La bioluminescenza torna ad illuminare le acque del lago Kakià Lagada nell’isola greca di Kythira, immagini straordinarie [GALLERY]

Dopo tre anni, Simone Arrigoni e Michela Cecconi hanno osservato nel piccolo lago salmastro Kakià Lagada a Kythira (Grecia) un’infiorescenza del plancton bioluminescente tanto intensa da poter imprimere nuovamente in scatti fotografici notturni a lunghe esposizioni gli straordinari bagliori verde-azzurri scoperti nel 2013.

Rivedere le acque del lago illuminarsi magicamente sotto alla Via Lattea è stato emozionante come la prima volta; inoltre questa osservazione permette di ipotizzare che la presenza dei protozoi responsabili dei bagliori nel lago sia permanente, benché caratterizzata da una forte variabilità, poiché nei due anni precedenti l’intensità del fenomeno era nettamente inferiore, al punto da essere difficilmente visibile anche con la Luna nuova” racconta Arrigoni, apneista campione mondiale e grande appassionato del mare e della natura.

Arrigoni ricorda che il raro fenomeno naturale “è probabilmente causato da un particolare tipo di plancton che, sollecitato dal movimento, emette una luce di un intenso colore verde-azzurro, chiaramente visibile all’occhio nudo ma difficile da registrare con gli apparecchi fotografici. L’evento si osserva in genere per brevi periodi all’anno nelle calde acque dei mari o laghi costieri tropicali e subtropicali, come alle Maldive, in California e nei Gippsland Lakes in Australia, e può essere considerato una vera rarità per la zona del Mediterraneo“.

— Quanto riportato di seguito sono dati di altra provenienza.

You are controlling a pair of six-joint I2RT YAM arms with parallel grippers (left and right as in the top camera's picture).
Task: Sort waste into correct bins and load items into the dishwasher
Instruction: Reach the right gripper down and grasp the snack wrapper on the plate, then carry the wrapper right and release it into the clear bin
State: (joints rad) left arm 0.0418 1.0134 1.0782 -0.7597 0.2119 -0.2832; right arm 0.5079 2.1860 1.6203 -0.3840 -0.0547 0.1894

Artefici di questa meraviglia della natura sono più diffusamente dei particolari protozoi, detti dinoflagellati (soprattutto le specie Lingulodinium polyedrum e Noctiluca scintillans), che in alcuni casi hanno la peculiarità di generare chemilumiscenza, osservabile su larga scala solo quando le condizioni ambientali permettono a questi microrganismi di proliferare abbondantemente nell’acqua salata o salmastra (a volte al punto tale da generare le cosiddette “maree rosse”)“.

Gli studiosi ritengono che alcune specie di dinoflagellati abbiano sviluppato proprietà biolumiscenti come sistema di difesa dai predatori; con la luce, infatti, essi potrebbero spaventare un eventuale predatore o attrarre specie più grandi che si nutrirebbero del loro nemico naturale. L’ipotesi più accreditata sostiene che il bagliore sarebbe generato da una sorta di canale posto all’interno di questi protozoi, che permette il passaggio esclusivo di protoni. Quando stimolato dagli impulsi elettrici inviati dai movimenti delle acque circostanti, il canale si aprirebbe, innescando una serie di reazioni chimiche che produrrebbe la luce verde-azzurra“.